Unable to mine blocks 128 and beyond using version 2 blocks.

[Farthom]

I am working on a self education project, where I am attempting to build a cheap miner application. I have set up "testnet in a box" and have written a small miner that builds version 2 blocks. The miner mines successfully, all blocks up to and including 127, but when attempting to submit block 128 blocks become rejected citing error "AcceptBlock() : block height mismatch in coinbase"

The coinbase script I am using looks like this: (example does not include the script length varint prefix)
0180 00002f503253482f04b8864e50080800000200000001072f736c7573682f



It is curious, how the block that fails is the one immediately past the max value of a signed byte (127) I suspect there may be a genuine bug here, related to how bitcoin computes the expected prefix.

Internally height is stored as a "signed" int: (Collected from AcceptBlock() function in main.cpp)
int nHeight = 0;

I suspect errors occur when these signed values get compacted into a variable integer. We may simply have never seen this, because of the possibility block version 2 was not introduced until both testnet and mainnet were sufficiently long to mask the problem. Sadly, I don't have the environment or tools set up to compile and rake around in bitcoin code. Can someone here more equipped, and more knowledgeable than I help me investigate this? I'd be curious of the result of the following snippit of code:

int nHeight = 128;
CScript expect = CScript() << nHeight;

See if the bytes built by CScript turn out to be "0180" as expected.


Thanks in advance!

Matt

[Farthom]

In case anyone would like more context here, this is an example attempted submission. (Submitted hex to "submitblock")

0200000062BDE75A8EF452C5489925E0439FFB42DA9C03B9152E4F361C75C2D400000000A548FD7 DADA0874163A7480A114F1EB2DE0A1BA0CFF667444867A421907865A14999D852FFFF001D600B96 520101000000010000000000000000000000000000000000000000000000000000000000000000f fffffff20018000002f503253482f04b8864e50080800000209020000072f736c7573682f000000 000100f2052a010000001976a91445434bcc52d8e4255d1a5d624854b11fd3a9853188ac0000000

[techwtf]

the last byte should be less than or equal 127, the correct encoding is "02 80 00".

maybe you should use unsigned int.

[Farthom]

I'm confused, the varint spec says single byte storage is good up to 252

< 0xfd    1    uint8_t

[Farthom]

I'm also assuming it uses "varint" as specified on the bitcoin wiki. I guess I am confused over what determines the "length" of a number.

[deepceleron]

It depends on which "varint" is being used...
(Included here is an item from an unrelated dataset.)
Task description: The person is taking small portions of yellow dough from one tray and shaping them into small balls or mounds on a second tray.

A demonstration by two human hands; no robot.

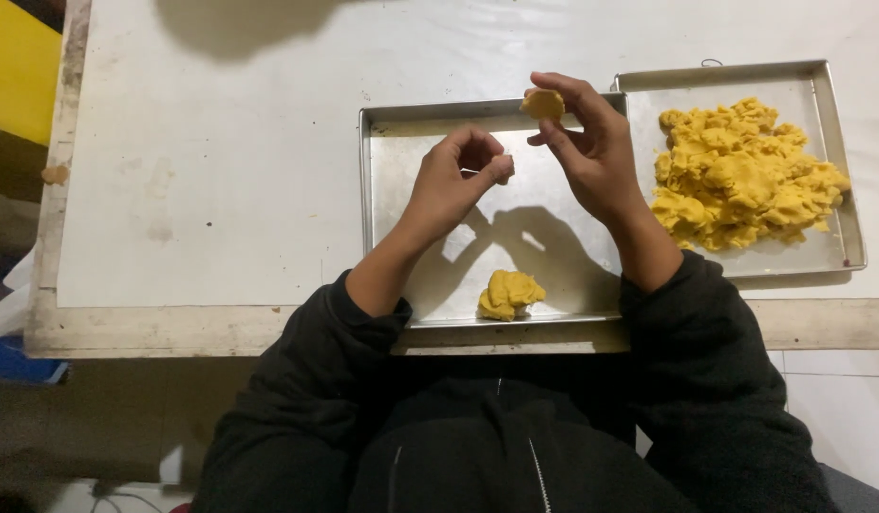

// Variable-length integers: bytes are a MSB base-128 encoding of the number.
// The high bit in each byte signifies whether another digit follows. To make
// the encoding is one-to-one, one is subtracted from all but the last digit.
// Thus, the byte sequence a[] with length len, where all but the last byte
// has bit 128 set, encodes the number:
//
//   (a[len-1] & 0x7F) + sum(i=1..len-1, 128^i*((a[len-i-1] & 0x7F)+1))
//
// Properties:
// * Very small (0-127: 1 byte, 128-16511: 2 bytes, 16512-2113663: 3 bytes)
// * Every integer has exactly one encoding
// * Encoding does not depend on size of original integer type
// * No redundancy: every (infinite) byte sequence corresponds to a list
//   of encoded integers.
//
// 0:         [0x00]  256:        [0x81 0x00]
// 1:         [0x01]  16383:      [0xFE 0x7F]
// 127:       [0x7F]  16384:      [0xFF 0x00]
// 128:  [0x80 0x00]  16511: [0x80 0xFF 0x7F]
// 255:  [0x80 0x7F]  65535: [0x82 0xFD 0x7F]
// 2^32:           [0x8E 0xFE 0xFE 0xFF 0x00]

the DER-encoded signatures uses a data format with octet lengths specified in ASN.1 http://luca.ntop.org/Teaching/Appunti/asn1.html

[TierNolan]

BIP-34 defines it as

byte: length
byte[length]: height

It doesn't define if height is signed or not.
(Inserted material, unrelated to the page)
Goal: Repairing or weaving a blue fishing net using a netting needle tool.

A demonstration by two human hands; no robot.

I think the likely problem is that it is interpreted as a signed number.

01 80 means -128 in signed binary.

You need to add a 00 byte to guarantee that it works.

02 0080 would be 128.

[Farthom]

Thank you deepceleron for your answer. I'm convinced what you posted is correct, but I am stumped by one last thing. I've used the "BouncyCastle" library for .NET to perform this encoding. Sample code:

DerInteger integ = new DerInteger((int)template.Height);
byte[] heightBytes = integ.GetDerEncoded();
string hex = Util.ByteArrayToString(heightBytes);
hex = hex.Substring(2); //Strip off the INTEGER starting tag "02"

For value 128 this results in:
02 00 80
Rather than the expected
02 80 00

Why does bitcoin differ in byte order from the specification? I suppose it is easy enough to write some byte order reversing logic, but I want to make sure I'm not missing something.